[Python-ideas] float('∞')=float('inf')

Gerald Britton gerald.britton at gmail.com
Fri Jul 12 16:43:18 CEST 2013


Man I don't know how you are doing this!  I just tried:

float('<greek letter pi>') and got

Value error: could not convert string to float '<greek letter pi>'

For that matter, I can't figure out how to type the greek letter for
pi in gmail!  Guess I have some things to learn.

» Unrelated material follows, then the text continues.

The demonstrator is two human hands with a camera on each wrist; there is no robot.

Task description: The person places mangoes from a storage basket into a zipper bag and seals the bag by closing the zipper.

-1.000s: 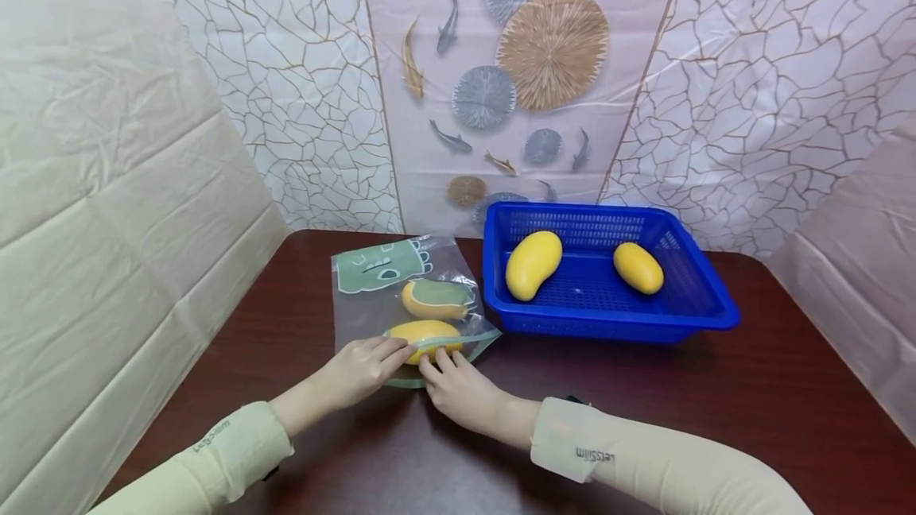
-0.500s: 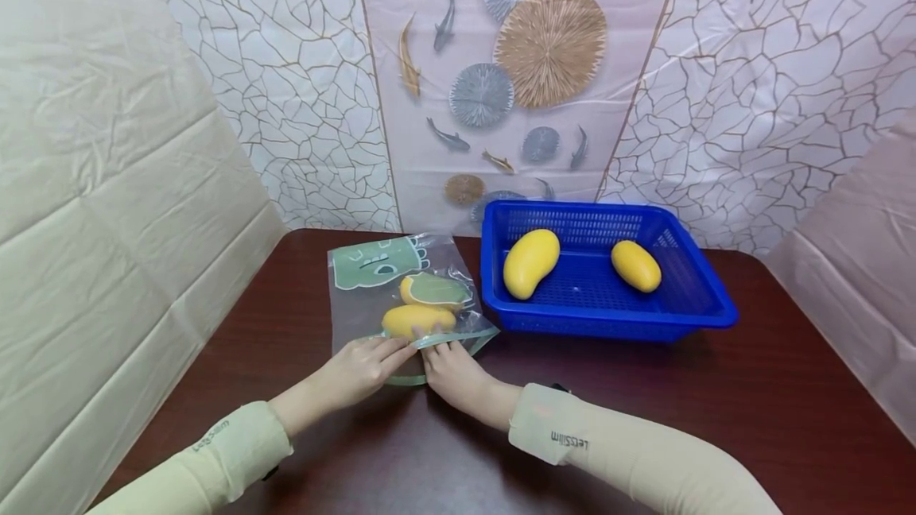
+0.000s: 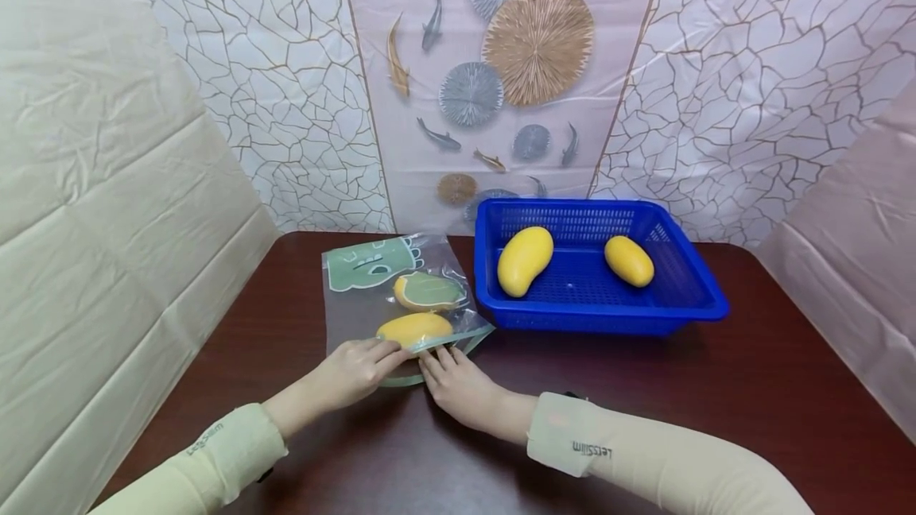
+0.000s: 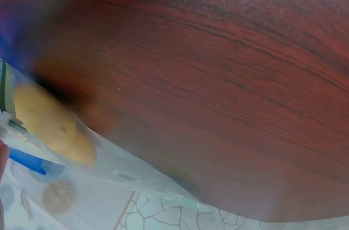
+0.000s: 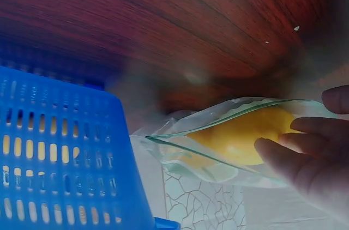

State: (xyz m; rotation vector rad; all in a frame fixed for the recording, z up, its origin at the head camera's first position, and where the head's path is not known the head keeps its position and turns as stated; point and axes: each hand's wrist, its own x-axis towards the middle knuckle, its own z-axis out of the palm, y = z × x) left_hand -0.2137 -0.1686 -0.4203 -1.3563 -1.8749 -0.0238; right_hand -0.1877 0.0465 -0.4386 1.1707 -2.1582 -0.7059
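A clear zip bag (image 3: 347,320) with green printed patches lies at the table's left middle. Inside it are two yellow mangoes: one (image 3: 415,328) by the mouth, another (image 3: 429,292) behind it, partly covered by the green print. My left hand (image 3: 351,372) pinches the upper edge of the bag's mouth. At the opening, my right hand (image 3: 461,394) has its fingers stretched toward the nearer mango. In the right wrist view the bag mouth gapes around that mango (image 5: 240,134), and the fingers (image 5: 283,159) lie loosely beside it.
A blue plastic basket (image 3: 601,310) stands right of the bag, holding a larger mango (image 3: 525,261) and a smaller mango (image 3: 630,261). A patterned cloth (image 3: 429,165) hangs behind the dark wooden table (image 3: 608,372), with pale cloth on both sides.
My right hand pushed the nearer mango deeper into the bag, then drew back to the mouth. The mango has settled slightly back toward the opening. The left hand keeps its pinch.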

So, if Python doesn't recognize the symbol for pi, why should it
recognize the one for infinity?


On Fri, Jul 12, 2013 at 10:02 AM, Joshua Landau <joshua at landau.ws> wrote:
> On 12 July 2013 14:43, Laurens Van Houtven <_ at lvh.io> wrote:
>> On Fri, Jul 12, 2013 at 3:21 PM, Gerald Britton <gerald.britton at gmail.com>
>> wrote:
>>>
>>> >> Do you have the infinity symbol on your keyboard?  I don't!.
>>> >>
>>>
>>> >Why does what you have on your keyboard matter? Just because the example
>>> >uses a string literal, doesn't mean that's the only use case. I can pass
>>> >infinity symbols along in any text medium.
>>>
>>> Ummm...cause that's what I use when programming?
>>
>>
>> My point is that this doesn't have to come from source code. It can come
>> from any kind of user input, which is the more common use case for calling
>> float or int in the first place. If you just wanted the number, you'd just
>> type the literal. (Infinity, of course, is a little special, since it
>> doesn't have a literal -- just float("inf")).
>
> I'd try phrasing it as the same sort of thing as what caused the
> internationalisation aspect to what float and int can receive -- they
> now accept foreign numbers:
>
>>>> float("߂߃߄")
> 234.0
>
> Consider also that float accepts "infinity" as well as "inf", and any
> variant of capitalization. I think it's reasonable that unicode
> infinity is allowed.
>
> However, we don't take all forms of negative symbols or decimal
> points, so it's not like anything goes.